Time spending for "Thread.dump_to_file" (3rd and 4th columns) starts increasing significantly when amount of thread containers is greater than 2000. Increasing amount of thread containers twice increases the time spent x4-x5 times.
$ java -XX:+UseZGC Test
N, Thread.print, Thread.dump_to_file, Thread.dump_to_file -json
1, 352, 292, 190
2, 179, 172, 171
4, 181, 174, 175
8, 179, 176, 175
16, 174, 177, 178
32, 177, 177, 176
64, 178, 173, 191
128, 172, 173, 185
256, 169, 177, 182
512, 183, 194, 183
1024, 175, 205, 200
2048, 178, 246, 252
4096, 181, 550, 596
8192, 180, 2412, 2425
16384, 145, 10651, 10835
32768, 188, 48748, 39925
65536, 197, 262159, 266275
The issue can be easily reproduced with "-XX:+UseZGC" - for some reasons ZGC doesn't collect unused ScheduledThreadPoolExecutor objects while running the test. In case of the default GC, the issue is reproducible, but time is not increasing continuosly, because GC has a chance to collect and free unused objects. But anyway time spent for "Thread.dump_to_file" is much higher than "Thread.print".
$ java Test
N, Thread.print, Thread.dump_to_file, Thread.dump_to_file -json
1, 327, 253, 201
2, 178, 181, 180
4, 179, 180, 193
8, 143, 144, 141
16, 145, 139, 141
32, 146, 175, 173
64, 167, 174, 181
128, 168, 185, 182
256, 177, 186, 189
512, 177, 186, 185
1024, 175, 189, 215
2048, 174, 225, 248
4096, 178, 377, 438
8192, 194, 1696, 1744
16384, 230, 1710, 185
32768, 172, 9808, 9592
65536, 189, 2655, 212
At the first sight it looks like most time is spent for iterating containers in ThreadContainer.collect().
Is it really needed to iterate through thread container to dump container's info to file (even for empty containers)?

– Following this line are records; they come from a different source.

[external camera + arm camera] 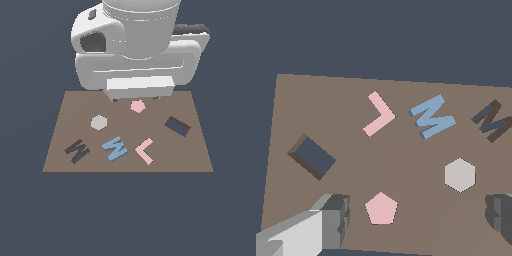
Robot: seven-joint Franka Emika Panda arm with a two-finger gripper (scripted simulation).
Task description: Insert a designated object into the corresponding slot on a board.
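Note:
The light-blue W-shaped block (pixel 115 148) lies flat on the brown board (pixel 190 155) near its front edge, and also shows in the wrist view (pixel 432 117). The dark W-shaped slot (pixel 77 150) is just to the exterior view's left of it, empty; the wrist view shows it too (pixel 491 121). My gripper (pixel 136 99) hangs over the board's far edge, above the pink pentagon. It is open and empty, with its fingers (pixel 331 220) wide apart in the wrist view. It is well away from the blue W.
A pink L piece (pixel 145 150) lies beside the blue W on the exterior view's right. A grey hexagon (pixel 99 122), a pink pentagon (pixel 137 106) and a dark rectangular recess (pixel 177 126) are also on the board. The arm's white body looms over the board's far side.

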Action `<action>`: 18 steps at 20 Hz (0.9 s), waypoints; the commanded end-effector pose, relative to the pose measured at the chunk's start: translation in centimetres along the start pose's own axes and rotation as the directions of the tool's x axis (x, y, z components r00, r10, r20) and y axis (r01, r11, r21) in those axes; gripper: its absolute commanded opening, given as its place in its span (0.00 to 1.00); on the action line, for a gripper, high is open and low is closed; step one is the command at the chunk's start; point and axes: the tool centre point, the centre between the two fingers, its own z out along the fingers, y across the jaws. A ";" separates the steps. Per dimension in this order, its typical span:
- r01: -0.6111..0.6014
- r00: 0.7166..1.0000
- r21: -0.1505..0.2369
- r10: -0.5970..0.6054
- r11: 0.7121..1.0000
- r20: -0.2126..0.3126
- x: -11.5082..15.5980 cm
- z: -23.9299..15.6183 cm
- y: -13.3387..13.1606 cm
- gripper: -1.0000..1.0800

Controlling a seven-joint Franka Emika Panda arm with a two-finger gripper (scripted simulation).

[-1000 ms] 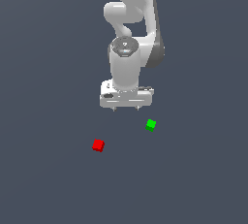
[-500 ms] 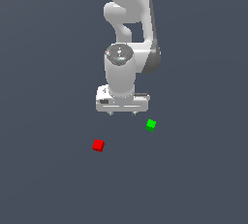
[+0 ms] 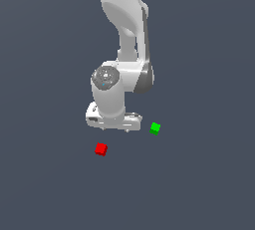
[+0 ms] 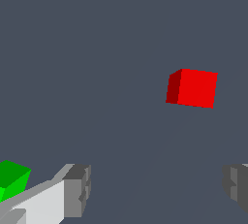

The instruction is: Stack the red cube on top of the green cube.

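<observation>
Red cube (image 3: 101,149) seen flat on dark tabletop (image 3: 199,184), alone, toward exterior view's left of green cube (image 3: 155,128). Cubes well apart, both plain-faced. Arm (image 3: 124,35) bent low above tabletop, between cubes but farther back. Fingers (image 4: 77,189) held spread wide, nothing gripped. In wrist view red cube (image 4: 192,88) found beyond finger tips, untouched, not between them; green cube (image 4: 12,178) just outside one finger.

Red cube (image 4: 192,88) lies beyond the hand's (image 4: 155,191) spread fingers (image 4: 77,190) — green cube (image 4: 13,178) beside one.
</observation>
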 end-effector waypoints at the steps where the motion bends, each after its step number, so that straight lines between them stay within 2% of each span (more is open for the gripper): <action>1: -0.029 1.000 -0.002 0.029 1.000 -0.002 1.3 1.0 1.3 0.96; 9: -0.098 0.995 -0.007 0.098 0.995 -0.005 4.4 3.2 4.6 0.96; 18: -0.129 0.992 -0.008 0.129 0.992 -0.007 5.8 4.2 6.1 0.96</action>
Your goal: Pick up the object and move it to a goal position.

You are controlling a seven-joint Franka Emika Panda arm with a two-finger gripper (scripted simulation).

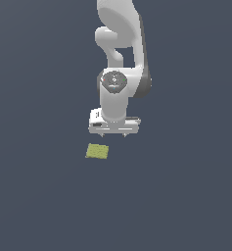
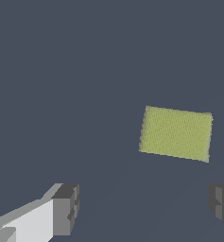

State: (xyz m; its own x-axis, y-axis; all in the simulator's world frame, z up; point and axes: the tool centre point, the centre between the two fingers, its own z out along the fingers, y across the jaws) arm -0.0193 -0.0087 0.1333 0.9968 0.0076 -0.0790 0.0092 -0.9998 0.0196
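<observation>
The object (image 1: 97, 151) is a small yellow-green cube lying on the dark grey floor, slightly toward the exterior view's left of the arm. My white gripper (image 1: 114, 133) hangs just above and behind it, apart from it, pointing down. In the wrist view the object (image 2: 176, 133) lies ahead of the two dark fingertips (image 2: 68, 208), which stand wide apart with nothing between them. The gripper (image 2: 144, 208) is open.
The white Panda arm (image 1: 118, 59) rises behind the gripper. The dark grey floor (image 1: 186, 196) spreads all around, flat and even.
</observation>
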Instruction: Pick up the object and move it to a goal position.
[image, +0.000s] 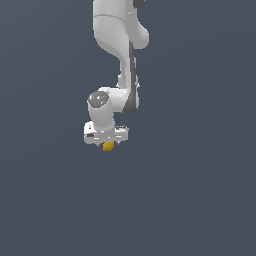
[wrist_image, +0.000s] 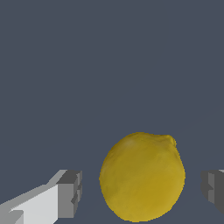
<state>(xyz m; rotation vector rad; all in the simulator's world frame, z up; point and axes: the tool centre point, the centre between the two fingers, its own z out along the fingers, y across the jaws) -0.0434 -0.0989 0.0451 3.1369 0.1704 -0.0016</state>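
This is no home, kitchen or workshop but a bare simulated scene, a computer render. A flat, even slate-grey backdrop (image: 200, 200) fills both views edge to edge, with no walls, furniture, horizon or visible seam. The smooth white robot arm with dark grey joints (image: 117, 60) has untextured, plastic-looking surfaces and blocky edges. The rounded yellow lemon-like lump (wrist_image: 142, 177) has the soft, faceted outline of a rendered model.

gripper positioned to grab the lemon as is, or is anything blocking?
Probably yes. In the wrist view the lemon sits between the two fingers of the gripper, with a gap showing on each side, and nothing else lies around it.
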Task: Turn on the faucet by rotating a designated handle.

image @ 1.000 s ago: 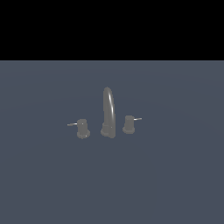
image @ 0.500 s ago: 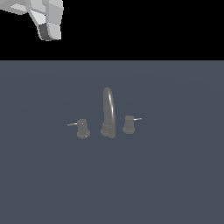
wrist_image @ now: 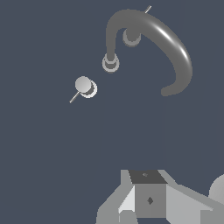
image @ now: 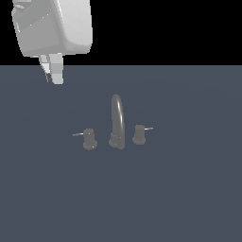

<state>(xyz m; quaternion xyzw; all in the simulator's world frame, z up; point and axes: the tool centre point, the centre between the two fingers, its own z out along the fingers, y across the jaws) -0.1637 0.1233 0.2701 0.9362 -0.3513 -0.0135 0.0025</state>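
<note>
Your pincer hangs high, well apart from the faucet, holding nothing; its fingers sit close together, though you cannot tell the gap for sure. That height lets the wrist camera see the whole set before you descend. The designated handle stands on the worktop, below and ahead of the pincer: a stubby dark grey knob with a thin pale lever pointing away from the spout.

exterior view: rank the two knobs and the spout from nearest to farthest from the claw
1. The designated handle, the knob on the exterior view's left, on the same side as the claw above it.
2. The spout, in the middle.
3. The twin knob, on the exterior view's right.
</note>
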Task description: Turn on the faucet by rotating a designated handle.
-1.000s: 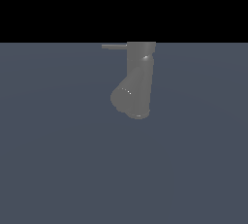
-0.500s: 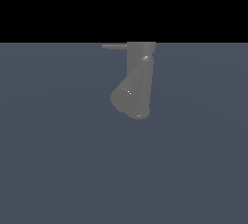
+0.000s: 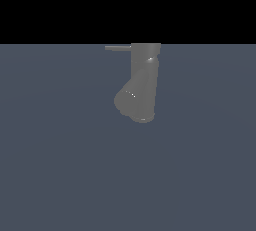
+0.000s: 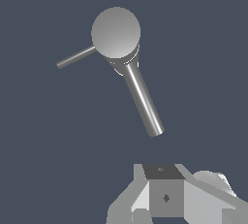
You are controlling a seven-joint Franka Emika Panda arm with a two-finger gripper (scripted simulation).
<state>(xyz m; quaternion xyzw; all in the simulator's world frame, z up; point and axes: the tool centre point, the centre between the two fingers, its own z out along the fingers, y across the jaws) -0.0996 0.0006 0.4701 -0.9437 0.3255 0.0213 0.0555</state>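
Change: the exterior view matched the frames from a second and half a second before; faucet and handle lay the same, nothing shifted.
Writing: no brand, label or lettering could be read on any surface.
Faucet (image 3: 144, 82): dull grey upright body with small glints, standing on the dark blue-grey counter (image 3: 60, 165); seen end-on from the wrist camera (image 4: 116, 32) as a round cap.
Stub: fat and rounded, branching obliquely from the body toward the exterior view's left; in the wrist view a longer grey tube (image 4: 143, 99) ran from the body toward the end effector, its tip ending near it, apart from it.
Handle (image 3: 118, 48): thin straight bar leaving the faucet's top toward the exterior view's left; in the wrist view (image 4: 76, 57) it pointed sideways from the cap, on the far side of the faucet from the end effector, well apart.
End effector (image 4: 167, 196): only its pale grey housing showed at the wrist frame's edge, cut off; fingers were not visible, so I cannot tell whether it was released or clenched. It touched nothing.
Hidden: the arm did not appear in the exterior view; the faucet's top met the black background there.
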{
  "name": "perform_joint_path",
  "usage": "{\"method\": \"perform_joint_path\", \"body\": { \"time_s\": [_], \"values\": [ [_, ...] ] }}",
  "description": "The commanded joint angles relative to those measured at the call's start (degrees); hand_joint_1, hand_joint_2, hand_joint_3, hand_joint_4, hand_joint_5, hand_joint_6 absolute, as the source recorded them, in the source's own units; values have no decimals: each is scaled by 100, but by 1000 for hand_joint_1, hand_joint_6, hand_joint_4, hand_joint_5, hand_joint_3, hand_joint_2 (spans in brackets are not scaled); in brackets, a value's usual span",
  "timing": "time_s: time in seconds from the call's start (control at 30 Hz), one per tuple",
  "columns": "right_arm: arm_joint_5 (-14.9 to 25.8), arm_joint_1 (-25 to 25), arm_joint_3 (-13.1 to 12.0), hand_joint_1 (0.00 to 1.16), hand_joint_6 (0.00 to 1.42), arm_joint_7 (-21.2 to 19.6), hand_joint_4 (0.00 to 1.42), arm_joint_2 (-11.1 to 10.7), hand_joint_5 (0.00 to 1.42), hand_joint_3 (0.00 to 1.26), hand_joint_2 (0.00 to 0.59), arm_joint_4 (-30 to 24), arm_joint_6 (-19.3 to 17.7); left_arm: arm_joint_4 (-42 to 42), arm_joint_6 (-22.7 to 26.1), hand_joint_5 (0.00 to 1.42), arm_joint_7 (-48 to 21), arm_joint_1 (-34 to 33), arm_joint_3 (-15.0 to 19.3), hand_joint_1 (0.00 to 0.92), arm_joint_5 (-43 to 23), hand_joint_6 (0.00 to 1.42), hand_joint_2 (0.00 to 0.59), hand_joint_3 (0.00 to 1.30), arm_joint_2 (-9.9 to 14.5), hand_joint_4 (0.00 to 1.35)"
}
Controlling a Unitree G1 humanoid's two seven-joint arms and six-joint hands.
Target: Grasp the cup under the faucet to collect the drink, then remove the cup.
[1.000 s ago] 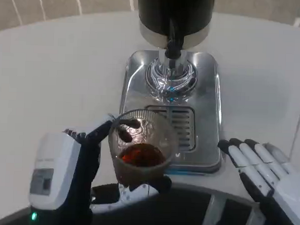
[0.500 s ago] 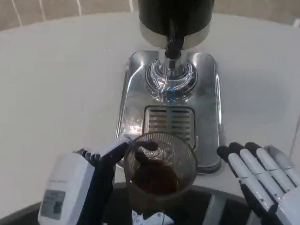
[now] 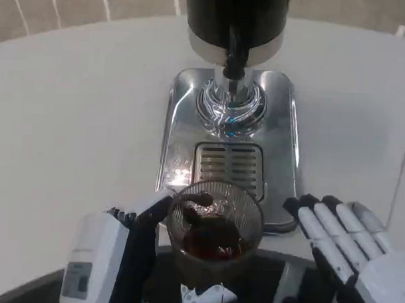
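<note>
Two hands sit at the near edge of my view. My left hand (image 3: 119, 255) grips the cup (image 3: 215, 230), its dark fingers wrapped round the left side of the ribbed glass wall and one fingertip showing through near the rim. The cup is upright, with a dark reddish-brown drink in the bottom part, and it is held low in the frame, at the near edge of the tray and well clear of the faucet (image 3: 234, 56). My right hand (image 3: 342, 246) holds nothing; its fingers lie straight and side by side with narrow gaps, pointing toward the near right corner of the steel drip tray (image 3: 183, 124), just beside it. Beyond the cup I see the slotted grate (image 3: 228, 164) set in the tray, then the shiny round base below the faucet, and the dispenser's black body (image 3: 237, 16) at the far edge of the white table (image 3: 77, 107).
</note>
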Motion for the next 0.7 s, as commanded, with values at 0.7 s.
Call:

Changing this behaviour may significantly improve "Thread.dump_to_file" performance.
Doesn't it look strange that increasing amount of thread containers twice increases time x5?
And additional related question, is it correct that ZGC doesn't collect 60_000 unused ScheduledThreadPoolExecutor objects? This can be "fixed" by using ZCollectionInterval option, however I'm wondering if it is OK for ZGC.